Покончив с этим делом и вздохнув блаженно, Кейлимжай сощурился, как камышовый кот.

— Дуры вы, дуры! Муха — человек. Почему, почему? Потому что в человеке есть птичье, есть звериное Так же и в мухе… Чего выпучились, как лягушки? Когда вы голодные, есть такие отбросы, на которые вы не насели бы? Нету. Кто с вами рядом садится? Муха! Конечно, не всякий человек жрет то, что муха. Одни мы, друг на дружку похожие. Ну и не всякая муха, сказано было — домашняя, черная. Ага… Понятно?

Сироты вразнобой забормотали:

— Вот это да! Загадал…

— Он загадает — почешешься.

— Стой! Слушай! — завелся опять Кейлимжай. — Давай эту… вылетел из меня воробей… Кто начнет? Ладно, я начну. Вы-ле-тел из меня во-ро-бей!

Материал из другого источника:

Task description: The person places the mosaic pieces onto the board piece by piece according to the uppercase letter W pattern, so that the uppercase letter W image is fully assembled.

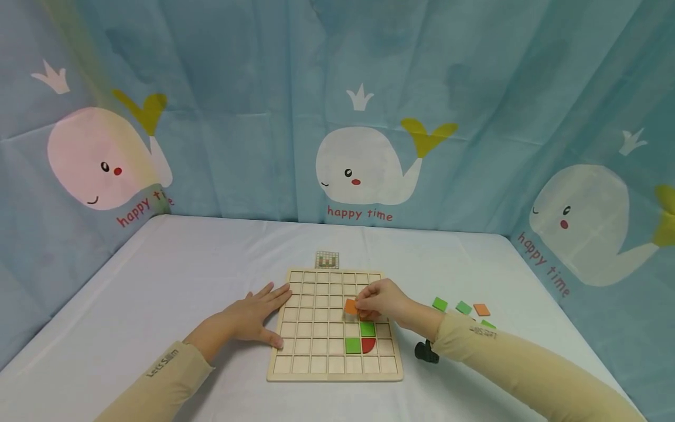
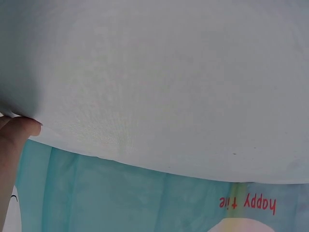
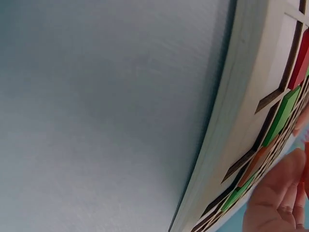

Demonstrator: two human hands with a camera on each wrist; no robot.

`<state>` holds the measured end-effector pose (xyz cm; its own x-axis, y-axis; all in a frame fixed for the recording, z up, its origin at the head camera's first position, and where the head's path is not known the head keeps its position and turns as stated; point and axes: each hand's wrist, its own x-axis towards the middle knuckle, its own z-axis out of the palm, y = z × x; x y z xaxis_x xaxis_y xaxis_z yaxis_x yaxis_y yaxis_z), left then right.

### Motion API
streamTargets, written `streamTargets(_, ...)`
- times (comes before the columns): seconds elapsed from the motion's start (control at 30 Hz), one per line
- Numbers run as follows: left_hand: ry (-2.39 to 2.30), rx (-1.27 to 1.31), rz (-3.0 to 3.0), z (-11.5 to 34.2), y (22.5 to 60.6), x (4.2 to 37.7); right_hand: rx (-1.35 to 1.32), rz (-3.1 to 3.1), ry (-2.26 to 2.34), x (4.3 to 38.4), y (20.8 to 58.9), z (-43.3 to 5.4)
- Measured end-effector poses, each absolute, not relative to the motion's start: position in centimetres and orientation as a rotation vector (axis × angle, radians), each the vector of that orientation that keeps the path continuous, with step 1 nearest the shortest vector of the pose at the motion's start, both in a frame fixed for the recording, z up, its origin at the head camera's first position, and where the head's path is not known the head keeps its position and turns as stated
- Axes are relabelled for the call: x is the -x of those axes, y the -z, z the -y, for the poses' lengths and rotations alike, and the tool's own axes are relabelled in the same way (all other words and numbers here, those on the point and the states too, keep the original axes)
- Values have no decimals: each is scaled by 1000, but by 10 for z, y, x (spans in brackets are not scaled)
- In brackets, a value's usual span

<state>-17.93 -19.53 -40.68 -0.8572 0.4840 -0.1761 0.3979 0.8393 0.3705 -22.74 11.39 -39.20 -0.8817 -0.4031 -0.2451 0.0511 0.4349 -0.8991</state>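
Note:
A wooden grid board (image 1: 319, 364) lies on the table. My right hand (image 1: 381, 300) pinches an orange square tile (image 1: 351, 306) just over the board's right half. Green square tiles (image 1: 367, 329) and a red rounded tile (image 1: 368, 344) sit in cells below that hand. In the right wrist view, an orange tile (image 3: 254, 166) sits in the row between green ones, beside my right fingers (image 3: 277, 193). My left hand (image 1: 253, 316) rests with spread fingers at the board's left edge. Only a little of the left hand (image 2: 14, 140) shows in the left wrist view.
Loose tiles lie right of the board, among them a green tile (image 1: 440, 303) and an orange tile (image 1: 481, 309). A small patterned grid card (image 1: 327, 259) lies behind the board. A black object (image 1: 426, 352) is under my right wrist. A whale-print curtain (image 1: 253, 164) stands behind the table.

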Motion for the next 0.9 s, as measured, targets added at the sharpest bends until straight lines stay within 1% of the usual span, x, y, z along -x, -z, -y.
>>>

Ребятишки хором дружно отозвались:

— Какой?

— В каждом ухе сорок дырок, вот какой!

Это значило: слушай и внимай, живей угадывай. И снова хор выговорил свой привычный, узаконенный вопрос:

— Сколько у него сыновей, сколько дочерей? Кейлимжай принялся загибать пальцы:

— Одна жена… одна сестра… один конь… одна юрта, и та невозведенная…

Эта задачка была нетрудна. Кейлимжай не успел договорить, как его перебили:

— Аманлык! Семья Аманлыка!

Аманлык недоверчиво-недоуменно оглядывался. Кажется, Бектемир вскочил и опять закричал: вылетел из меня воробей, а хор опять ответил ему: какой? Гости дорогие продолжали увлеченно играть. Кейлимжай хохотал во все горло и кривлялся, точно юродивый.

Аманлык схватил его за руку, повернул к себе лицом:

— Ты что же, хочешь посмеяться надо мной, над моим хлебом?

Сироты мгновенно смолкли и уставились на них. Кейлимжай вырвал руку, но драться не стал, даже не отпихнул Аманлыка.

— Кто над кем смеется-то? Уж не ты ли над нами? Когда придет враг, кого ты кинешься оборонять? Свою жену? Свою юрту, хотя и невозведенную? А мы? Тебя? Твою семью, твое имущество? А вот… видел? На-ка, выкуси! Мы мухи… Нам все едино… Мы будем траву косить для коней этих самых врагов, если нас досыта накормят. Что касается твоего хлеба, не бойся, внакладе не будешь. Эй, едоки! Сослужим честную службу. С этой минуты до завтрашнего обеда будем делать, что велят. Накормят завтра на дорожку — ладно, нет — и так уйдем. Командуй, хозяин. Идти за дровами? Или тебя таскать на горбу? Может, поднять твою белую юрту, даренную за красивые глаза? Или помыть ноги твоей жене?

Аманлык за голову схватился, чего с ним прежде в жизни не бывало.

— Уходите все! Все уходите!

Мальчишки толпой повалили наружу, оставляя за собой облака пыли со своих лохмотьев.